### Work to complete
All the data should be printed again exactly as written.
• • •
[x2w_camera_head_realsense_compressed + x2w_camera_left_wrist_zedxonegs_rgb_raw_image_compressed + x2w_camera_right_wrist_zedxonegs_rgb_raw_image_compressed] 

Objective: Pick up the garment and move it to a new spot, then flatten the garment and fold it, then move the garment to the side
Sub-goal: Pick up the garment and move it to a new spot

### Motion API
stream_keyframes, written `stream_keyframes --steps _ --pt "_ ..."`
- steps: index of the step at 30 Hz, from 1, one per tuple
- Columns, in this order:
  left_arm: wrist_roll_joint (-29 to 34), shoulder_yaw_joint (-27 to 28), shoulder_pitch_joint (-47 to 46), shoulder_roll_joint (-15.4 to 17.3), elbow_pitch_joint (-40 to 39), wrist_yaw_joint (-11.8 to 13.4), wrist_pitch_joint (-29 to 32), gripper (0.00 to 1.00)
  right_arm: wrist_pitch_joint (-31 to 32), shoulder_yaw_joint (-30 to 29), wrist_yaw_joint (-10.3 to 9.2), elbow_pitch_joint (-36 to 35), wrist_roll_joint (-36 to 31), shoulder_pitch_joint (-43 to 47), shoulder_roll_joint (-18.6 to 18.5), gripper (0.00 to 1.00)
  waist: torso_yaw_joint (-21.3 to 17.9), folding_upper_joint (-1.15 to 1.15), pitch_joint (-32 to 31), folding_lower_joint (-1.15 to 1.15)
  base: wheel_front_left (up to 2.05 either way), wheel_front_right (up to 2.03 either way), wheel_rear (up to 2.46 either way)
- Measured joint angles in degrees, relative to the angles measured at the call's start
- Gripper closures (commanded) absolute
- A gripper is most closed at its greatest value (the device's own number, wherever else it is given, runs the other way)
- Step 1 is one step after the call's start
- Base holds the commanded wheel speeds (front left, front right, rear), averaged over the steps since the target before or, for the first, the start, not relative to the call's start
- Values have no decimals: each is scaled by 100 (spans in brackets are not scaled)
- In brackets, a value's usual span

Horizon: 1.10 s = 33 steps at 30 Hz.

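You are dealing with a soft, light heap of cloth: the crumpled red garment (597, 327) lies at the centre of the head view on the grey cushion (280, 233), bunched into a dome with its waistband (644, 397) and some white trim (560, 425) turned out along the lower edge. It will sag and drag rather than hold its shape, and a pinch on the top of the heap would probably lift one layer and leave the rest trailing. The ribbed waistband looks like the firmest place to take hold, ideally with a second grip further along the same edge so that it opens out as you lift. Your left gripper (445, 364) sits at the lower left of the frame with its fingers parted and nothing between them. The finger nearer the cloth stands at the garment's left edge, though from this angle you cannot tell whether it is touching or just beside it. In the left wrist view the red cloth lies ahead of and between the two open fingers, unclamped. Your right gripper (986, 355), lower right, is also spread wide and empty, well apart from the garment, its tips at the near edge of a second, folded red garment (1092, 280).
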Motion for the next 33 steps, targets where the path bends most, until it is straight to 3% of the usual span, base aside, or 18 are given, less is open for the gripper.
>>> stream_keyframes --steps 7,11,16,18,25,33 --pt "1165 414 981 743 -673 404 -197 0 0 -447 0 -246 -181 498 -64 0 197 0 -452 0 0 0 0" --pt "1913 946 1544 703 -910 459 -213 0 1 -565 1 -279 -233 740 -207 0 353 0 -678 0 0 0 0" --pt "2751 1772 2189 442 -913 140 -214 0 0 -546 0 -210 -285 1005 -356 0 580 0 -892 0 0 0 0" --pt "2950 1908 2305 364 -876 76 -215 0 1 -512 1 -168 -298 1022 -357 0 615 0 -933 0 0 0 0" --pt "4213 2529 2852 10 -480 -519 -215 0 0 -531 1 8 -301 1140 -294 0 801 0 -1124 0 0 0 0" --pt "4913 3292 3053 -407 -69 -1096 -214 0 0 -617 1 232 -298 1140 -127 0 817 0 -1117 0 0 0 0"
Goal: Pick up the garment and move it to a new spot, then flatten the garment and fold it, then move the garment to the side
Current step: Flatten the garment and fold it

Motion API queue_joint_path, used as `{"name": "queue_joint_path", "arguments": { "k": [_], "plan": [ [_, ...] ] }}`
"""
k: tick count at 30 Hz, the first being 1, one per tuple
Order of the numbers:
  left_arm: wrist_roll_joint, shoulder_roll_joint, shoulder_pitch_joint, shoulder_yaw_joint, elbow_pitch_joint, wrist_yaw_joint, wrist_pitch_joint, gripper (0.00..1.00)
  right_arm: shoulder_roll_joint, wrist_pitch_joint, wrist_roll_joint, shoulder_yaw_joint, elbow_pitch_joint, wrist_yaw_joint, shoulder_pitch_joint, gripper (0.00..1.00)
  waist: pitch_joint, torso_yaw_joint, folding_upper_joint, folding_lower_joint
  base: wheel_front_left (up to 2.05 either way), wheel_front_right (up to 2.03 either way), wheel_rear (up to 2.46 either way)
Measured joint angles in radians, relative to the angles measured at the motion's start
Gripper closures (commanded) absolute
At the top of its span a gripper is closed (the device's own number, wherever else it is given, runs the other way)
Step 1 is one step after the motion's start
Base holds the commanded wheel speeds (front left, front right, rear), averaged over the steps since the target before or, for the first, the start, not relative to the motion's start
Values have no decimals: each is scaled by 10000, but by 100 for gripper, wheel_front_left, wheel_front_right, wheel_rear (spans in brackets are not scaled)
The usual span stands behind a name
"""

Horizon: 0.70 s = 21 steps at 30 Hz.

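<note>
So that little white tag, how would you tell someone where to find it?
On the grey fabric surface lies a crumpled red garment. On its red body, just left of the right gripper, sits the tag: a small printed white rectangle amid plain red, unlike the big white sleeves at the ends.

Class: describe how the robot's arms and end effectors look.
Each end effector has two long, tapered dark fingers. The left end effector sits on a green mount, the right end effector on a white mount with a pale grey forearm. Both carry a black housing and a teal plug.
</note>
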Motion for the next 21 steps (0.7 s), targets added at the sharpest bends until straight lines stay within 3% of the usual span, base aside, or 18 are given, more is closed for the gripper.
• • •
### Exercise answer
[x2w_camera_head_realsense_compressed + x2w_camera_left_wrist_zedxonegs_rgb_raw_image_compressed + x2w_camera_right_wrist_zedxonegs_rgb_raw_image_compressed] 

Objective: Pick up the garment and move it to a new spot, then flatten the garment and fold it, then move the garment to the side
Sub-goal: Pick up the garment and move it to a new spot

### Motion API
stream_keyframes, written `stream_keyframes --steps _ --pt "_ ..."`
- steps: index of the step at 30 Hz, from 1, one per tuple
- Columns, in this order:
  left_arm: wrist_roll_joint (-29 to 34), shoulder_yaw_joint (-27 to 28), shoulder_pitch_joint (-47 to 46), shoulder_roll_joint (-15.4 to 17.3), elbow_pitch_joint (-40 to 39), wrist_yaw_joint (-11.8 to 13.4), wrist_pitch_joint (-29 to 32), gripper (0.00 to 1.00)
  right_arm: wrist_pitch_joint (-31 to 32), shoulder_yaw_joint (-30 to 29), wrist_yaw_joint (-10.3 to 9.2), elbow_pitch_joint (-36 to 35), wrist_roll_joint (-36 to 31), shoulder_pitch_joint (-43 to 47), shoulder_roll_joint (-18.6 to 18.5), gripper (0.00 to 1.00)
  waist: torso_yaw_joint (-21.3 to 17.9), folding_upper_joint (-1.15 to 1.15), pitch_joint (-32 to 31), folding_lower_joint (-1.15 to 1.15)
  base: wheel_front_left (up to 2.05 either way), wheel_front_right (up to 2.03 either way), wheel_rear (up to 2.46 either way)
- Measured joint angles in degrees, relative to the angles measured at the call's start
- Gripper closures (commanded) absolute
- A gripper is most closed at its greatest value (the device's own number, wherever else it is given, runs the other way)
- Step 1 is one step after the call's start
- Base holds the commanded wheel speeds (front left, front right, rear), averaged over the steps since the target before or, for the first, the start, not relative to the call's start
- Values have no decimals: each is scaled by 100 (spans in brackets are not scaled)
- In brackets, a value's usual span

Horizon: 1.10 s = 33 steps at 30 Hz.

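You are dealing with a soft, light heap of cloth: the crumpled red garment (597, 327) lies at the centre of the head view on the grey cushion (280, 233), bunched into a dome with its waistband (644, 397) and some white trim (560, 425) turned out along the lower edge. It will sag and drag rather than hold its shape, and a pinch on the top of the heap would probably lift one layer and leave the rest trailing. The ribbed waistband looks like the firmest place to take hold, ideally with a second grip further along the same edge so that it opens out as you lift. Your left gripper (445, 364) sits at the lower left of the frame with its fingers parted and nothing between them. The finger nearer the cloth stands at the garment's left edge, though from this angle you cannot tell whether it is touching or just beside it. In the left wrist view the red cloth lies ahead of and between the two open fingers, unclamped. Your right gripper (986, 355), lower right, is also spread wide and empty, well apart from the garment, its tips at the near edge of a second, folded red garment (1092, 280).
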Motion for the next 33 steps, targets where the path bends most, until it is straight to 3% of the usual span, base aside, or 18 are given, less is open for the gripper.
>>> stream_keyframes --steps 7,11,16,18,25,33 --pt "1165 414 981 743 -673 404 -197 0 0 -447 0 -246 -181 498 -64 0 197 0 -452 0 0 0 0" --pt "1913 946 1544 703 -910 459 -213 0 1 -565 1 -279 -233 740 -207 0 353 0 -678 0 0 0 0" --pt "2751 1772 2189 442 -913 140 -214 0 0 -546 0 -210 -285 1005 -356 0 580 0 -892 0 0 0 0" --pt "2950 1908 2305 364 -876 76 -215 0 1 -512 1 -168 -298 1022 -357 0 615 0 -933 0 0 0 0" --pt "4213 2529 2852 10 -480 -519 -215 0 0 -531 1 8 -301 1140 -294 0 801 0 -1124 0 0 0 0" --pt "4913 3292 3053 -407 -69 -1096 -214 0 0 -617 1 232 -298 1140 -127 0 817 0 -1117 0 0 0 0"
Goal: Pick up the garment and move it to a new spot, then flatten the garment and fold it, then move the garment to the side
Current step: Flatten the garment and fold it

Motion API queue_joint_path, used as `{"name": "queue_joint_path", "arguments": { "k": [_], "plan": [ [_, ...] ] }}`
"""
k: tick count at 30 Hz, the first being 1, one per tuple
Order of the numbers:
  left_arm: wrist_roll_joint, shoulder_roll_joint, shoulder_pitch_joint, shoulder_yaw_joint, elbow_pitch_joint, wrist_yaw_joint, wrist_pitch_joint, gripper (0.00..1.00)
  right_arm: shoulder_roll_joint, wrist_pitch_joint, wrist_roll_joint, shoulder_yaw_joint, elbow_pitch_joint, wrist_yaw_joint, shoulder_pitch_joint, gripper (0.00..1.00)
  waist: pitch_joint, torso_yaw_joint, folding_upper_joint, folding_lower_joint
  base: wheel_front_left (up to 2.05 either way), wheel_front_right (up to 2.03 either way), wheel_rear (up to 2.46 either way)
Measured joint angles in radians, relative to the angles measured at the motion's start
Gripper closures (commanded) absolute
At the top of its span a gripper is closed (the device's own number, wherever else it is given, runs the other way)
Step 1 is one step after the motion's start
Base holds the commanded wheel speeds (front left, front right, rear), averaged over the steps since the target before or, for the first, the start, not relative to the motion's start
Values have no decimals: each is scaled by 10000, but by 100 for gripper, wheel_front_left, wheel_front_right, wheel_rear (spans in brackets are not scaled)
The usual span stands behind a name
"""

Horizon: 0.70 s = 21 steps at 30 Hz.

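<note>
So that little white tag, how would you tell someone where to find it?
On the grey fabric surface lies a crumpled red garment. On its red body, just left of the right gripper, sits the tag: a small printed white rectangle amid plain red, unlike the big white sleeves at the ends.

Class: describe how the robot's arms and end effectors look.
Each end effector has two long, tapered dark fingers. The left end effector sits on a green mount, the right end effector on a white mount with a pale grey forearm. Both carry a black housing and a teal plug.
</note>
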Motion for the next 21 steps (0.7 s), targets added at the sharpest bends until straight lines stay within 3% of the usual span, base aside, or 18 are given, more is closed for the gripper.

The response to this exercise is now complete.